The annual Point-in-Time count, a survey major cities conduct to count its homeless population on a given night, will take place Jan. 24. Credit: Scott Ball / San Antonio Report

“Truly I tell you, just as you did it to one of the least of these who are members of my family, you did it to me.” Matthew 25:40 

Threaded through the mission of San Antonio’s Catholic Workers House is the Scripture in Matthew that says when we interact with those considered lower in society – the outcasts – we are actually engaging with Jesus.

“Jesus in disguise,” Dr. Hans Bruntmyer, professor at the University of Incarnate Word School of Osteopathic Medicine (UIWSOM), called this.

The house doesn’t care if you’re living on the streets, feeling lost in society, or far from upper class – it allows anyone to enter through its doors.

That’s what it’s there for. A safe haven of sorts, where hospitality comes without a price tag and love comes without an agenda. Just a place to be. A place to enjoy a meal, engage in conversation, maybe even call home if someone wants to receive a phone call or a piece of mail.

The Catholic Worker House, in the Dignowity Hill Historic District, doesn’t consider its hospitality and volunteer work to be an act of charity. Instead, those who come through the door are seen as fellow community members worthy of respect.

Perhaps this concept of personalism is what UIWSOM was drawn to when it invited Chris Plauche, director of the Catholic Worker House, to be a guest speaker at its Street Medicine general meeting.

Street medicine is the practice in which medical professionals bring health care to those on the margins of the system. It is a hike out to the streets, a lightly treaded pathway to underpasses, grassy intersections, and camps where those experiencing homelessness sleep.

This rendition of a house call entails physicians and medical students walking up to an encampment. And even though there is no door to knock on, they stand back and ask if they may enter to offer health services.

“Medicine is the foot in the door to build relationship with these people,” said Bruntmyer, the man behind more than 50 passionate student members currently developing Street Medicine San Antonio (SMSA). He sees relationship as the key to helping people “get off the streets and back into society.”

SMSA, created to serve San Antonio’s homeless population, intends to help connect people with primary care physicians and find permanent housing.

This medical outreach program was inspired by the work in Pittsburgh of Dr. Jim Withers, founder of the International Street Medicine Institute, a nonprofit promoting street medicine expansion worldwide. As San Antonio’s program develops, students are learning from community workers like Plauche, whose stories of interaction with homeless people help humanize the population they will soon be treating.

Different by Necessity

The unconventional model of street medicine – the gritty backpacking practice bypassing office staff, waiting rooms, and distracting paperwork – is not counterculture by choice.
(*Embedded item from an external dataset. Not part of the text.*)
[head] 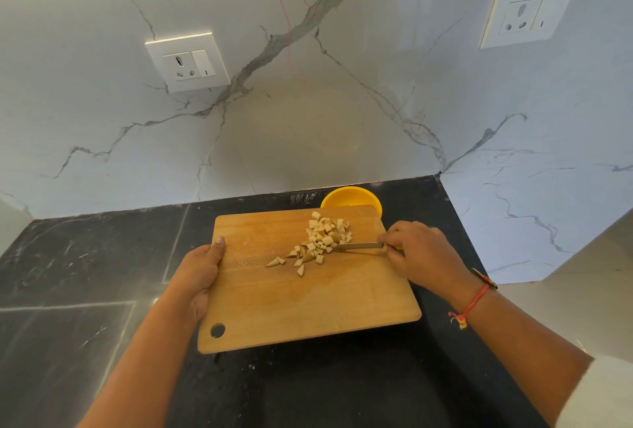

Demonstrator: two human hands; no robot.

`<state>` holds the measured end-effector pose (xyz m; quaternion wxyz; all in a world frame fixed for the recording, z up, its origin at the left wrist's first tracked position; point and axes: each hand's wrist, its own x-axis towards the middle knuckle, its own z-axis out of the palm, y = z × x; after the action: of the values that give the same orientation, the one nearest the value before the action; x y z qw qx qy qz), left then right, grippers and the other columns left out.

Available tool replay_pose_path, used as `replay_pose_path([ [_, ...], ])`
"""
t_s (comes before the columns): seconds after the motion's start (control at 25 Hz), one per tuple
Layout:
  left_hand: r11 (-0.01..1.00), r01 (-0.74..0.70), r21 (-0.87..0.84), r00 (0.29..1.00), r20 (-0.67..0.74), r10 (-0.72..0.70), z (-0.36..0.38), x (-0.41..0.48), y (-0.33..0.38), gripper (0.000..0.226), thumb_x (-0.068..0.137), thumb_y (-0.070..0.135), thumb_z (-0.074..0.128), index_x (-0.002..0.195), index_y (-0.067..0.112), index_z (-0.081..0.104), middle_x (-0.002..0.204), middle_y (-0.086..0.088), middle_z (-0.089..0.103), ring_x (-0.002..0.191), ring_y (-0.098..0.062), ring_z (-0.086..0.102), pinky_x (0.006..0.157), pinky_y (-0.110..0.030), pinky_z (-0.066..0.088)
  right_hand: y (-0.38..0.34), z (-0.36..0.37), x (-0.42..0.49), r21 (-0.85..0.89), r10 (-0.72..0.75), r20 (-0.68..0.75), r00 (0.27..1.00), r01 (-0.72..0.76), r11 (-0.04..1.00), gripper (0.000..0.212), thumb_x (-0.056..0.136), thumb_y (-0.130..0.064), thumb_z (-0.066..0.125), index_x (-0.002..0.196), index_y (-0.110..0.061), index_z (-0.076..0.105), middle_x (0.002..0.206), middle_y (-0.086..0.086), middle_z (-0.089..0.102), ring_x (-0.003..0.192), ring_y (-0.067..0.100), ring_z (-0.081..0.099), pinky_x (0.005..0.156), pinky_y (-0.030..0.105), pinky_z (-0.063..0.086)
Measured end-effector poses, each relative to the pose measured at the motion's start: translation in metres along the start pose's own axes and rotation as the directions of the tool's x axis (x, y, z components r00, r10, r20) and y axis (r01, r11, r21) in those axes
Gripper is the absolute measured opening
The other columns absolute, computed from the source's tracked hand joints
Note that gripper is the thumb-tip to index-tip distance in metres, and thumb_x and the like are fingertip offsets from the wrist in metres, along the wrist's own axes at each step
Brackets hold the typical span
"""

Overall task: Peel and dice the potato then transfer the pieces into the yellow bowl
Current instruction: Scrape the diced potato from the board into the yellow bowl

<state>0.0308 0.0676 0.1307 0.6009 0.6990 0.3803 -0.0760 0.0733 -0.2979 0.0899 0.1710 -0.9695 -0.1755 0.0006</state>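
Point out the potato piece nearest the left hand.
The pale wedge at the far left end of the trail, closest to the left hand gripping the cutting board; the other potato pieces lie farther right, toward the knife.

Yellow bowl (pixel 349 196): near side hidden behind cutting board (pixel 274 307). Knife (pixel 359 246) handle: covered by right hand (pixel 418 253), apparently yellow.
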Motion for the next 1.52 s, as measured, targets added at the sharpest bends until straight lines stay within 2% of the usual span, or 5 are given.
replay_pose_path([
  [0.4, 1.000, 0.001, 0.012, 1.000, 0.021, -0.001, 0.006, 0.001, 0.002, 0.042, 0.099, 0.049, 0.052, 0.110, 0.010, 0.063, 0.105, -0.018, 0.072, 0.096, -0.040, 0.068, 0.088, -0.060, 0.053, 0.021, 0.006, 0.016, -0.017, 0.056, -0.029, 0.998, -0.057, 0.998, 0.030, 0.102, -0.035, 0.048, 0.125, -0.035, 0.068, 0.110, -0.012, 0.065, 0.097, 0.009, 0.058, 0.087, 0.035, 0.049],
  [0.88, 1.000, 0.007, -0.004, 0.999, 0.036, -0.007, 0.013, 0.000, 0.002, 0.038, 0.101, 0.044, 0.050, 0.109, 0.009, 0.061, 0.102, -0.018, 0.070, 0.091, -0.037, 0.067, 0.068, -0.045, 0.055, 0.028, 0.007, 0.043, -0.021, 0.112, -0.039, 0.993, -0.113, 0.993, 0.032, 0.102, -0.032, 0.045, 0.122, -0.036, 0.069, 0.098, -0.011, 0.062, 0.090, 0.011, 0.057, 0.085, 0.038, 0.046],
  [1.12, 1.000, 0.024, 0.002, 0.999, 0.034, -0.024, 0.010, 0.002, -0.002, 0.040, 0.100, 0.046, 0.051, 0.110, 0.009, 0.062, 0.105, -0.019, 0.071, 0.096, -0.039, 0.068, 0.087, -0.058, 0.054, 0.026, 0.004, 0.056, -0.032, 0.120, -0.039, 0.992, -0.121, 0.992, 0.030, 0.102, -0.032, 0.047, 0.120, -0.035, 0.071, 0.097, -0.006, 0.062, 0.089, 0.015, 0.058, 0.086, 0.041, 0.046],
  [1.36, 1.000, 0.020, 0.022, 0.999, 0.045, -0.021, 0.011, 0.002, -0.003, 0.042, 0.099, 0.047, 0.051, 0.110, 0.009, 0.063, 0.105, -0.020, 0.071, 0.097, -0.040, 0.068, 0.089, -0.059, 0.053, 0.025, -0.002, 0.071, -0.006, 0.142, -0.035, 0.989, -0.142, 0.990, 0.028, 0.102, -0.028, 0.046, 0.101, -0.030, 0.075, 0.092, -0.003, 0.058, 0.085, 0.019, 0.057, 0.080, 0.039, 0.041],
  [1.52, 0.999, 0.019, 0.029, 0.999, 0.045, -0.020, 0.010, 0.004, -0.002, 0.043, 0.099, 0.049, 0.052, 0.110, 0.009, 0.063, 0.106, -0.020, 0.070, 0.098, -0.041, 0.068, 0.090, -0.060, 0.053, 0.024, -0.010, 0.061, 0.055, 0.122, -0.050, 0.991, -0.120, 0.991, 0.027, 0.100, -0.027, 0.048, 0.108, -0.031, 0.074, 0.096, -0.004, 0.060, 0.087, 0.017, 0.058, 0.082, 0.040, 0.042],
])
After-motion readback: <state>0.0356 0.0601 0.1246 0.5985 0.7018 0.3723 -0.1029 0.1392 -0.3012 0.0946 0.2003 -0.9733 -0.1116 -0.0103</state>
To meet the marginalized, both SMSA and the Catholic Worker House have had to serve as the bridge between broken social and medical systems and unserved populations.

Withers devised the street medicine model because he was dissatisfied with the apathetic hospital system that can overlook nonpaying homeless patients and the failing structures allowing people to freeze and die on the streets without care. So he abandoned those structures and took to the streets.

A subversion from the norm, Catholic Worker House has not always been accepted for its services. Targeted by neighbors not liking “strangers” wandering their streets and city officials considering it a violation to serve food from an unlicensed location, the Worker House has had to fight legal battles to continue to feed up to 400 homeless individuals a day.

Catholic Worker House in Dignowity Hill.
Catholic Worker House in the Dignowity Hill Historic District Credit: Bonnie Arbittier / San Antonio Report

The biblical parable in Matthew addresses the hungry “strangers” showing up in hospital waiting rooms and suburban neighborhoods, disrupting the normal structure of social systems.

“For I was hungry and you gave me food;

I was thirsty and you gave me drink,

I was a stranger and you took me in;

Naked and you clothed me;

Sick and in prison and you visited me.’

Then they will answer Him saying,

‘Lord, when did we ever see you

hungry and feed you?’

Then He will answer them,

‘When you did so to the least of my family,

You did to Me.’” 

Matthew 25:35-40

UIWSOM, a 2-year-old school with a mission to serve the most vulnerable in their community, is appropriately located in District 3 in South San Antonio. This area has a high concentration of poverty and is close to intersections and bridges where homeless people sleep. Reflecting on descriptions of “the least of these” in Matthew 25 – the hungry, thirsty, homeless, naked, sick, imprisoned – Bruntmyer said “nearly every one of these things describes this population [of unserved people in South San Antonio].”

This awareness came with a sense of calling to bring street medicine to San Antonio and for SMSA to give people living on the streets the “care they need and deserve,” in essence caring for “Jesus disguised as sick, injured, naked, stranger … all these people,” Bruntmyer said.

To the Streets

One month shy of SMSA taking to the streets, students are catching on to the vision. On Jan. 24 students and a team of physicians will join the South Alamo Regional Alliance for the Homeless for the annual Point-in-Time count (PIT), a survey major cities conduct to gain an accurate count of its homeless population on a given night. According to the 2018 PIT Report, Bexar County accounted for 3,066 individuals living in homeless situations.

Following the direction of physician supervisors, EMT-certified medical students will evaluate medical concerns and perform basic treatment as needed. Beyond medical services, building relationships is the main objective, as teams will be meeting their patients on the streets for the first time. Bruntmyer believes once students build trust, they can provide more in-depth advice and medical services.

“A large portion of these people have just had the stuffing knocked out of them, and they feel like nobody cares,” Bruntmyer said. “If you go up to them and ask their name, that is huge.”

“Your name is who you are. And these people are never asked that.”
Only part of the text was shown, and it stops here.